Переворот [сборник] | страница 27



Пилатов тем временем продолжал:

— Если все так, как я говорю, тебе не страшно оказаться у разбитого корыта? Придут другие, нас обязательно смешают с говном. Ты об этом думаешь?

— Как же ты видишь перспективу?

— Честно? Подлинного диктатора я вижу в твоем лице. Ты — и никто больше. Потому что ты умный, волевой, которому по плечу сжать в кулаке разболтанное племя русских ланцепупов и держать его в повиновении. Так! — Пилатов сжал кулак и показал наглядно, что он имеет в виду.

«Врет, собака, — подумал Дружков. — Врет и не краснеет. Диктатором он видит себя самого. Ишь, как уверенно трясет кулаком. А на меня рассчитывает спихнуть грязное дело: убрать все помехи на пути к его диктатуре. Я, конечно, их уберу. Но вот кто воспользуется плодами, еще посмотрим. Во всяком случае, Сережу к верховной власти не допущу. Хорошая пенсия, и пусть мемуары пишет. Совести у него ни на грош. Скольких уже продал. Потому даже мемуары должен прочитать цензор».

Вслух сказал:

— Какой я диктатор. Ты — другое дело. Я тебя охранять буду.

Пилатов потупил взор.

— Не будем об этом пока. Время все по местам расставит. Но за Щукиным — пригляди. Ты или я, он обоим помеха.

— Спасибо, Сергей, ты заставил меня о многом задуматься…
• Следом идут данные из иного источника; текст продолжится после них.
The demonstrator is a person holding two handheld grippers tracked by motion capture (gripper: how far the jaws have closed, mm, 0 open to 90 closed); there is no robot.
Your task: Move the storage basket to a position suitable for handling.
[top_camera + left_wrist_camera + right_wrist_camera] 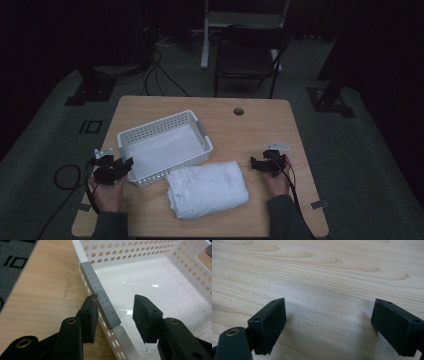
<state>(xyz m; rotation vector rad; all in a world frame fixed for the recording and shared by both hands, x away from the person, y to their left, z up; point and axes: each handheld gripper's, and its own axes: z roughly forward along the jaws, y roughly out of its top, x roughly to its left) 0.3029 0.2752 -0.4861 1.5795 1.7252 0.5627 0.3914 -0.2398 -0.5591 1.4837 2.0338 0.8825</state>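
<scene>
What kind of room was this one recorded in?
Probably a lab or studio set up for recording: a small wooden table on grey carpet, loose cables running across the floor, dark stand bases at the sides, and a folding chair behind.

On my remote feed: a folded white towel [207, 189] lies on the wooden table [260, 130] between the left gripper [127, 164] and the right gripper [255, 164], closer to the right one. A round hole [238, 111] sits well ahead of the right gripper. Beyond it I see a dark chair [247, 57]. A black cable [65, 176] loops on the grey floor outside the left gripper.
</scene>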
Фраза прозвучала с подтекстом скрытой угрозы. Подлый холодок пробежал по спине Пилатова. Он улыбнулся новой, отсутствовавшей до сих пор в его арсенале одиннадцатой улыбкой — жалкой. Хотя в глубине души жила надежда, основанная на тонком расчете: у Дружкова сейчас не так много союзников, чтобы отвергать поддержку его, Пилатова. Короче, бог не выдаст, свинья не съест.

* * *

Вдоль тротуара одной из московских улиц, сузив и без того тесный проход, с благословения архитектурного надзора строители сляпали из толстых досок торговый ряд. Прилавки и навес вымазали темно-зеленой краской, и еще до того как краска высохла, ряд заселили чернобровые смуглые мужики с физиономиями потенциальных абреков. На прилавках появились груды бананов всех сортов — от зеленоватых, до черных, тронутых точками гнили. Здесь же лежали шишки ананасов, киви, агавы. За лотком, украшенным ярко-оранжевыми, явно не кавказскими мандаринами, сунув руки в карманы, стоял

Аслан Тамиров, славившийся на базаре тем, что весы его были опечатаны пломбами пробирного надзора и показывали точный вес — до грамма. На обвесе свой бизнес Тамиров не строил. Был он к тому же добрым и покладистым. Порой, увидев старушку победнее, он брал из горки самый красивый мандарин и протягивал милостиво со словами: «Возмы, мамаша. От всэй души».